На берегах реки рыбаки, сгорбленные и загорелые, забрасывали сети в мутные воды. Их голоса, хриплые от утреннего кашля и привычки спорить с судьбой, разносились над рекой. Одни вытаскивали улов, блестящий чешуёй под солнцем, другие чинили лодки, проклиная сгнившие верёвки. Запах рыбы, тины и мокрого дерева смешивался с дымком первых костров.
В мастерских ремесленников уже стучали молотки. Гончары крутили глиняные круги, их пальцы, ловкие и покрытые засохшей грязью, лепили кувшины и чаши, которые позже украсят дома знати. В соседней мастерской медник плавил металл, а его подмастерье, щурясь от едкого дыма, раздувал меха. Где-то дальше ткачихи тянули нити на станках, их быстрые руки создавали полотно, которое, быть может, однажды наденет сама царица.
На рынках уже шумела жизнь.

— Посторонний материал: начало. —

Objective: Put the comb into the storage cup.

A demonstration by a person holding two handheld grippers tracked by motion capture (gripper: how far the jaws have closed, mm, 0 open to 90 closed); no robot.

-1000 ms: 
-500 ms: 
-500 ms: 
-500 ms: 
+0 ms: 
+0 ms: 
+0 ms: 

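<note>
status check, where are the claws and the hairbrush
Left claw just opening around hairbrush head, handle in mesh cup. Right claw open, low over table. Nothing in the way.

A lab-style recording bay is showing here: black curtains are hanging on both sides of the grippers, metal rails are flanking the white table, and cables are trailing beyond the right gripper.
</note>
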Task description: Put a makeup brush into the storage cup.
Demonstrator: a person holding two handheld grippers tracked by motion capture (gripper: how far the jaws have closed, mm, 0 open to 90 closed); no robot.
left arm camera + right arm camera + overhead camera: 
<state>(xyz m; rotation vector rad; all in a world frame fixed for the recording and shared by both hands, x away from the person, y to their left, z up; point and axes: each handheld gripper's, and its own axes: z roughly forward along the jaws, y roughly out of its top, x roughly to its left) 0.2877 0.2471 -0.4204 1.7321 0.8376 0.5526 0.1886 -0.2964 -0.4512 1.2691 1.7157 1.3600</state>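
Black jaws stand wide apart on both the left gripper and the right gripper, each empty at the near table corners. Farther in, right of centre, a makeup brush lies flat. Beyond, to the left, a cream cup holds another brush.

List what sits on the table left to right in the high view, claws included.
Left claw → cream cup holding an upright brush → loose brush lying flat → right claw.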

Торговцы раскладывали товары: тут и корзины с финиками, и гроздья винограда, и связки лука, пахнущие остро и свежо. Старуха в выцветшем платке торговалась за кусок ткани, а рядом мальчишка-раб тащил тяжёлый кувшин с маслом, потея и кряхтя. В воздухе витали ароматы свежего хлеба, который только что вынули из глиняных печей, и жареного мяса – где-то уже готовили еду для первых голодных покупателей.
По улицам сновали служанки с кувшинами на головах, направляясь к колодцам. Их смех и пересуды нарушали утреннюю тишину. Дети, ещё не задавленные работой, играли в тени домов, бросая камешки и крича что-то на своём, понятном только им языке.
А вдали, на дороге, ведущей к дворцу, уже выстроилась вереница просителей. Чиновники с папирусами в руках, крестьяне, пришедшие жаловаться на сборщиков налогов, торговцы, надеющиеся получить разрешение на поставки во дворец. Все они терпеливо ждали, когда стража пропустит их внутрь – но ворота пока оставались закрыты.
Мемфис жил.
Он не знал, что этой ночью в его стенах решались судьбы, что чьё-то сердце было разбито, а чьи-то планы – приблизились к осуществлению. Для города это был просто ещё один день, такой же, как сотни до него.
Солнце поднималось выше, и жизнь продолжалась.
Граница между шумящим Мемфисом и дремлющим дворцом была тонкой, как лезвие бронзового ножа. Здесь, в полумраке у дальней калитки, ведущей к Нилу, царила зыбкая тишина, нарушаемая лишь шёпотом воды да редкими криками птиц.
Но в этой тишине зрел заговор.
Изящная женская фигура, закутанная в полупрозрачную шаль цвета ночного неба, прижалась к каменной стене. Это была Небет – любимая наложница фараона, чьи тонкие пальцы сжимали свернутый папирус. Её глаза, холодные и пронзительные, как кинжалы, впились в худощавого гонца, стоявшего перед ней.
– Ты ещё ни разу не подвёл меня, – прошептала она, и в её голосе звенела сталь. – Но если вдруг оступишься…
Она не договорила, лишь провела пальцем по горлу – жест, понятный без слов.
Гонец, юркий и тщедушный, с лицом, загоревшим до черноты, нервно сглотнул.
– Лично в руки Джаруку. Понял.
– Не просто понял – запомни, – её шёпот стал ещё тише, но от этого лишь страшнее. – Если кто-то перехватит записку… ты её проглотишь. Или умрёшь.
Он кивнул, судорожно сжав папирус в потных ладонях, и в следующий миг исчез за калиткой, словно тень, растворившаяся в утреннем тумане.
Небет осталась стоять, прислушиваясь к его удаляющимся шагам. Где-то вдали уже слышались голоса служанок, спешивших к колодцу.
Заговор ширился. Как ядовитый плющ, он уже оплетал трон фараона, готовясь задушить его в своих цепких объятиях.
***
На раскалённых песках близ дельты Нила, кочевало племя, чьё имя наводило ужас даже на других нубийцев. Их вождя звали Малкаэль, что на их наречии означало «Тот, кто не гнётся».